My Korean hybrid (human + machine) translation service
I have even developed an MT-based service with my so-called hybrid translation approach. It is a step up from a standard “post-edit” workflow. So far though, I’m not getting much traction from it. For the reasons described above, the translations I commit to delivering with the hybrid service are cheaper. But they are not as good as the translation work I aim for under my premium translation service. Perhaps I’ll find out how to make the hybrid translation a viable service eventually. But then I’ll be competing with all the other translators doing so-called post-edit work. I’m not sure I have a competitive advantage in this area.
Understanding the limitations of machine translation
Getting from 70% to 100%
I’m reaching the conclusion that machine translation (and, by extension, new translators entering the translation business) isn’t necessarily a big threat (at least for the time-being) on difficult Korean-to-English content. This is the kind of work I specialize in. Getting a difficult translation from 0% (nothing) to 70% (mediocre) is easy; any beginner translator or MT program can do that. The hard part is getting it from 70% (mediocre) to 100% (perfect, well, almost perfect). An MT program in the hands of a mediocre translator still results in mediocre output. I also don’t see MT output getting to 100% anytime soon. Improvements have probably already plateaued under the current technology.
Value, as always, is at the top of the market
The subject of machine translation has been on my mind for a long time. In fact, I’ve written about a variety of machine translation workflows in Korean. But I can’t seem to find a way to include machine translation in my workflow as more than just a quick vocabulary check (which I do with the clever little app called GT4T).
In conclusion, machine translation may improve, from its current level of, say, 70%, up to 80%. The market could flood with new translators under of the bad economy or other reasons.
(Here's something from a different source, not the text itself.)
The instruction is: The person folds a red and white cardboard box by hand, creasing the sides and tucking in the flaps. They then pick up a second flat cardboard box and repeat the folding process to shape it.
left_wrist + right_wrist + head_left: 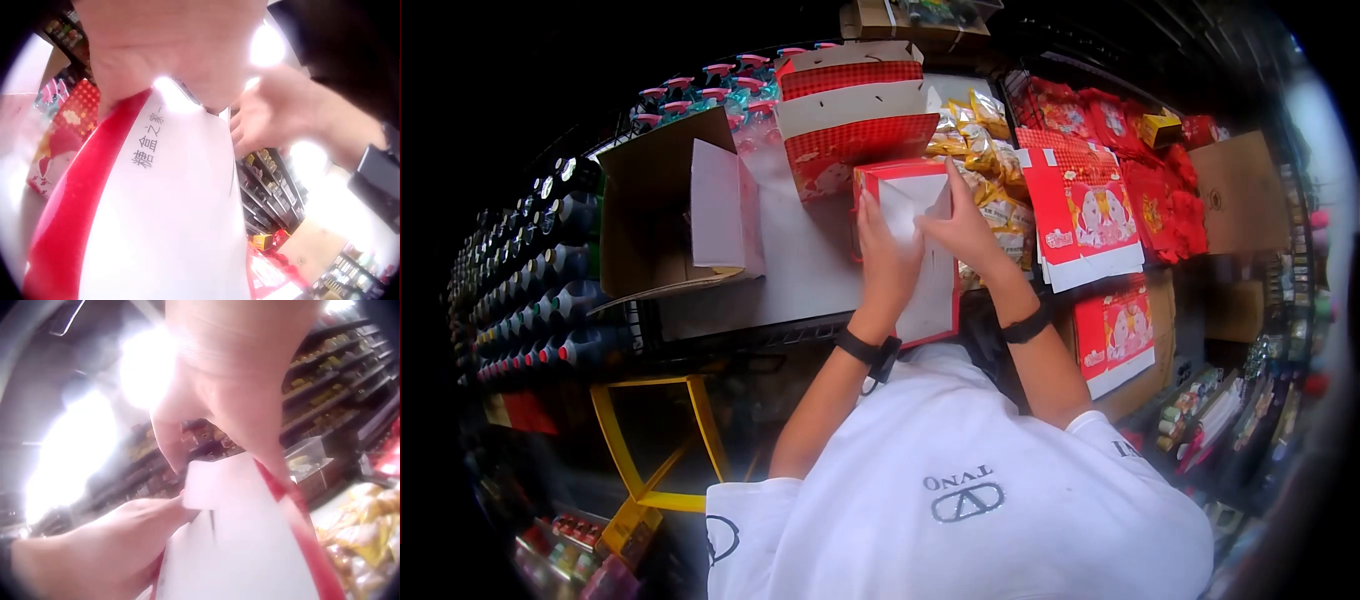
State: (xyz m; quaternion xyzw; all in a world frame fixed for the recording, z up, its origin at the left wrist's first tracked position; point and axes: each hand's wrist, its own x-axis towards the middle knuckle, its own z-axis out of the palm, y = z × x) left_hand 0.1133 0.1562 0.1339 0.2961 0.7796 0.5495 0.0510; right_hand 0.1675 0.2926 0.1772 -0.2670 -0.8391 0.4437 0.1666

But if none of these resources does a great job on mission-critical translation work in specialized fields, the top of the market remains unaffected. Industry veterans with long experience, know-how, and subject-matter expertise, may not need to be greatly concerned. I’ve been working hard to improve and market myself in my Korean translation specializations (finance, business, etc.) for several years now. I’m finding that I’m being entrusted with harder work than ever. With specialization comes proficiency, and my speed hasn’t dropped. This is especially true because I am aggressively testing and using the available technology that really does improve my efficiency. Unfortunately, machine translation is still not a big part of my toolbox.